Tuesday, February 14, 2012

For Michelle

You won't read this tonight, and certainly won't have time tomorrow.  You and your daughter will be driving to the outpatient surgery center in Fort Worth early in the morning so that you can check in for your double mastectomy.

It was about five weeks ago that I saw your instant message to me on Facebook.  It read, "I found a lump in my breast".  We spoke on the phone that night and you told me about how you had been sitting on the couch watching television when you found the lump, which you said was about the size of a grape.  You promised that you would make an appointment to see a doctor the following morning.
I remember hanging up and then hanging my head.  It didn't sound good to me.

A week later we spoke again.  You had been to a doctor and had a mammogram.  The doctor told you that he wasn't going to mince words.  He said that he'd been looking at mammograms for a long time and that yours looked like you had cancer.  A biopsy confirmed that diagnosis.  You said, "What the hell?  I have breast cancer."  I said, "Yes, you do."

More testing.  You have the "bad kind" of breast cancer (as if there were a good one), the kind that grows fast and spreads fast.  They saw no signs that the cancer had spread to your lymph nodes, so we crossed our fingers then (they're still crossed).  You met with your surgeon.  She said that a lumpectomy was too conservative and advised you to have a mastectomy - just the one breast.  With your delightful sense of humor you were able to talk about how, after the surgery, you'd still have one of your "girls".  Your boyfriend loves your breasts, you said, and we agreed that he would still have one to admire.

Two weeks ago you told me that you'd decided against breast reconstruction - you don't want additional pain and discomfort.  I told you that I thought I would make the same choice.  We are, after all, seasoned women on the wrong edge of middle age and if our men don't want us with flat chests they need to find other old women to sleep next to.  A couple of nights later, you told me that your surgeon had called to say that she thought a double mastectomy would be your safest route.  I asked you how you felt about that and you told me that you didn't want to spend your days and nights worrying about whether or not your particularly aggressive form of cancer was germinating in a second breast, and had decided to go with the doctor's recommendation.  I believe I would make that same decision.
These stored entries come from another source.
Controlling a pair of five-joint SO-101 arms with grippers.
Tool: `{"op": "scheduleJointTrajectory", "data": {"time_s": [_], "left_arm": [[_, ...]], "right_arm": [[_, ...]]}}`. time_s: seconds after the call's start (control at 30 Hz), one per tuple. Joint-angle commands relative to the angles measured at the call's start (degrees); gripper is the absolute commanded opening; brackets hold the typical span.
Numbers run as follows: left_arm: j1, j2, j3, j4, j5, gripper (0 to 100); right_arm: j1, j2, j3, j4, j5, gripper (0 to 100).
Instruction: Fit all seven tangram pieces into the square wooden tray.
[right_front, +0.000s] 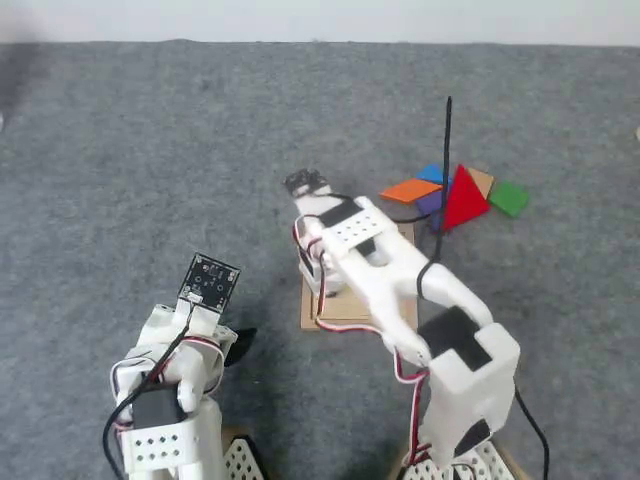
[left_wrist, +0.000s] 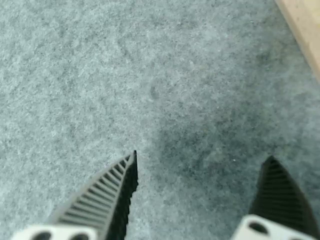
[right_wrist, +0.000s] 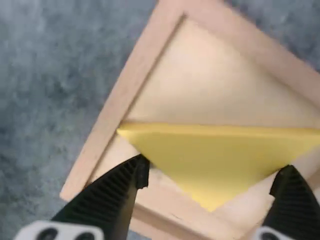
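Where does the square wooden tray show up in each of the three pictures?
High view: the wooden tray lies mid-table, partly under the right arm.
Left wrist view: a strip of its rim at the picture's edge, beyond the open left gripper.
Right wrist view: close up, its rim and floor, the yellow triangle across it.
Shared landmark: the grey carpet around the tray.

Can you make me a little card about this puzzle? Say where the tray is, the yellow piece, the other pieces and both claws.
tray: wooden tray, on the grey carpet, under the right arm
yellow piece: yellow triangle, pinched in the right gripper, just over the tray
other pieces: heap of pieces, six colours, on the carpet beyond the tray
left claw: left gripper, open, over bare carpet beside the tray
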Motion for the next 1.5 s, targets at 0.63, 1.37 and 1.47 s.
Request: {"op": "scheduleJointTrajectory", "data": {"time_s": [0.63, 1.37, 1.47], "left_arm": [[0.0, -0.79, -1.27, 0.35, -0.53, 37], [0.0, -0.79, -1.27, 0.35, -0.53, 37], [0.0, -0.79, -1.27, 0.35, -0.53, 37]], "right_arm": [[3.65, -0.31, -2.73, -7.34, -11.96, 37.9], [8.84, -2.68, -11.43, -1.27, -7.12, 37.9], [8.92, -5.76, -11.6, 1.36, -3.43, 37.9]]}}
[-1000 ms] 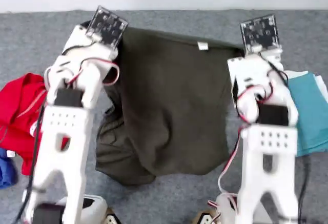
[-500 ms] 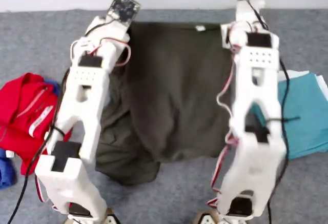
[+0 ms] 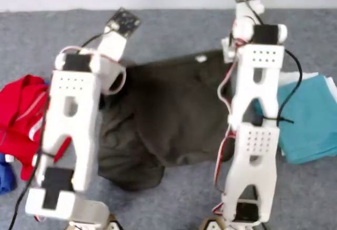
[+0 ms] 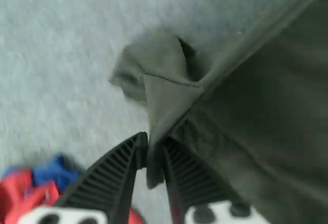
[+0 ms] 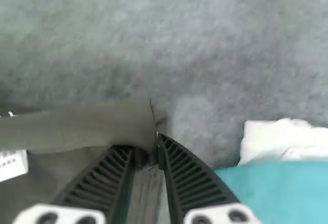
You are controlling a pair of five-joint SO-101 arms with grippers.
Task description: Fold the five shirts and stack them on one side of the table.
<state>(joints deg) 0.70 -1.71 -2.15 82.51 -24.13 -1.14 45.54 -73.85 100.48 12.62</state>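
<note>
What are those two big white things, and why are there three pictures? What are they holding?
Those are two robot arms, the left arm and the right arm, seen from a camera above the table. The other two pictures come from little cameras on each arm's wrist, so you look along its black pincers. The left gripper and the right gripper each pinch one corner of the dark green shirt, which is spread between them over the grey table. On the left arm's side sits a crumpled red shirt with a bit of blue cloth. On the right arm's side lies a folded teal shirt.
</note>
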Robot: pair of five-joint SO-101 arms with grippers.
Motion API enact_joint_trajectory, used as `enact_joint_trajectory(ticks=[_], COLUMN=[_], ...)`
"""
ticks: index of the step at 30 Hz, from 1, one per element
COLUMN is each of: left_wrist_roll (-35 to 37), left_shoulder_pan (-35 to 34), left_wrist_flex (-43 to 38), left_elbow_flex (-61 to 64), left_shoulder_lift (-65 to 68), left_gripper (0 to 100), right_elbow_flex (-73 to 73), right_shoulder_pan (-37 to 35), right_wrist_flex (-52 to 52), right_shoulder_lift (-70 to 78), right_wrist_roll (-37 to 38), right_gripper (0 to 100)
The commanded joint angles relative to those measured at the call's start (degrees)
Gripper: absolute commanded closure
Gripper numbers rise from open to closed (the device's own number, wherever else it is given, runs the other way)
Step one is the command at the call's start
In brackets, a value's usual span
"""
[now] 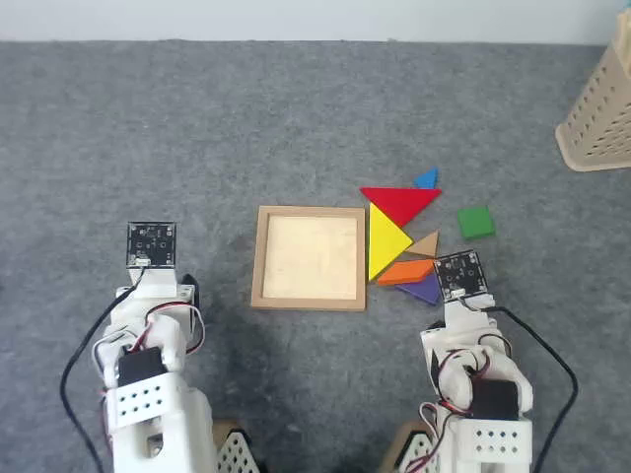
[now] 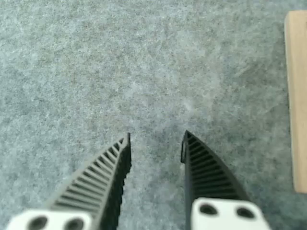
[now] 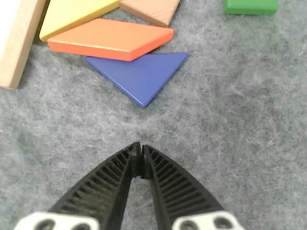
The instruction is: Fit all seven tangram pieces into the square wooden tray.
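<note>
The square wooden tray [image 1: 260, 258] lies empty mid-table. Just right of it are the pieces: a red triangle [image 1: 399, 202], a small blue triangle [image 1: 427, 178], a yellow triangle [image 1: 385, 241], a tan triangle [image 1: 424, 243], an orange parallelogram [image 1: 406, 272], a purple triangle [image 1: 422, 290] and a green square [image 1: 475, 222]. My right gripper [image 3: 140, 146] is shut on nothing, low over the carpet just short of the purple triangle [image 3: 141, 74]. Beyond that piece lies the orange parallelogram [image 3: 110, 39]. My left gripper [image 2: 157, 139] is open over bare carpet, with the tray's edge [image 2: 297, 96] off to its side.
A grey carpet covers the table. A perforated beige container [image 1: 601, 108] stands at the far right edge. The left arm [image 1: 148, 325] sits left of the tray, and the right arm [image 1: 473, 365] sits near the front, below the pieces.
</note>
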Motion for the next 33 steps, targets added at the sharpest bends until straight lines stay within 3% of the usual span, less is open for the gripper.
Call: enact_joint_trajectory(ticks=[1,4,9,12,25,29,31,33], left_wrist_roll=[-0.26,-0.18,-0.35,-0.26,-0.26,-0.26,-0.26,-0.26], left_shoulder_pan=[0.00,0.00,0.00,-0.09,-0.18,-0.18,-0.18,-0.18], left_wrist_flex=[-0.35,7.38,28.84,35.08,34.46,34.46,34.46,34.46], left_elbow_flex=[3.03,2.95,2.59,2.59,2.59,2.59,2.59,2.59], left_shoulder_lift=[-10.99,-18.46,-28.31,-34.20,-33.41,-33.41,-33.41,-33.41], left_gripper=[83,83,83,83,83,83,83,83], right_elbow_flex=[0.88,0.88,0.88,0.88,0.88,0.88,0.79,0.53], right_shoulder_pan=[0.04,0.04,0.04,0.04,-0.22,0.04,0.84,3.21], right_wrist_flex=[0.40,0.40,0.40,0.40,0.40,-3.91,-7.96,-12.26], right_shoulder_lift=[-1.36,-1.36,-1.36,-1.36,-1.54,-1.89,-1.89,-1.89], right_wrist_roll=[-0.53,-0.53,-0.53,-0.53,-0.53,-0.09,4.40,13.98], right_gripper=[99.1,99.1,99.1,99.1,99.1,99.0,98.9,98.8])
I can't be in the waiting area tomorrow with your daughter and boyfriend because I am in nursing school in Alaska and you're in Fort Worth, but my spirit will be in that operating room with you when they put you under, and with you in the recovery room when you wake up with your chest bandaged.  The doctors will be testing your lymph nodes before the actual surgery, so with luck we'll finally uncross our fingers when they tell us that they found nothing worrisome in those nodes and that your double mastectomy removed every trace of malignancy.  We'll hug (gently) and then I can tell you what I've wanted to say ever since you first told me that you had found that lump, but have been too afraid of bursting into tears to do so.

You're a beautiful, feminine, smart, wonderful woman.  You wear sparkly shoes and have striking eyes and gorgeous hair.  You're strong and willful and so very, very funny, and I've had some of the greatest laughs of my life with you.  I've cried with you, lived with you and shared secrets with you.  I count you as one of the great blessings in my life.

Tonight after I called to tell you that I love you and that I'll be thinking of you all day tomorrow I got down on my knees (which I do rarely) and I said, "God, I usually don't ask You for things for myself, but tonight I am begging You to let Michelle get through tomorrow with no lymph node involvement, no complications.  Please.  PLEASE."

2 comments:

  1. It just happens to be my birthday and I take this as more than a coincidence.
    Anne's mother was my godmother , you see and she loved me and I loved her a lot, too.
    And Anne?
    Well of course, Anne , too.
    And now I see AKANNIE and I know exactly how that started, her mother and father despised BRITAIN!
    They were completely IRISH and on top of that, the father was a drunkard and filled with RAGESS!
    And he hated his father- in- law who was VERY British!
    And so, and so, 1 Nurse Ratched..I got your number.
    And I can only imagine what happened.
    And I know EXACTLY what happened with MARY PAT.
    Because MARY PAT is a twisted piece of SHETOR in PINSTU.
    Know how I know?
    She put PINS in my bed at 12!
    Does that seem right to you?
    1 NURSE RATCHED?
    FRANCE to OREGON and into OSIRIS - NYSSE?
    I loved you and you can do better.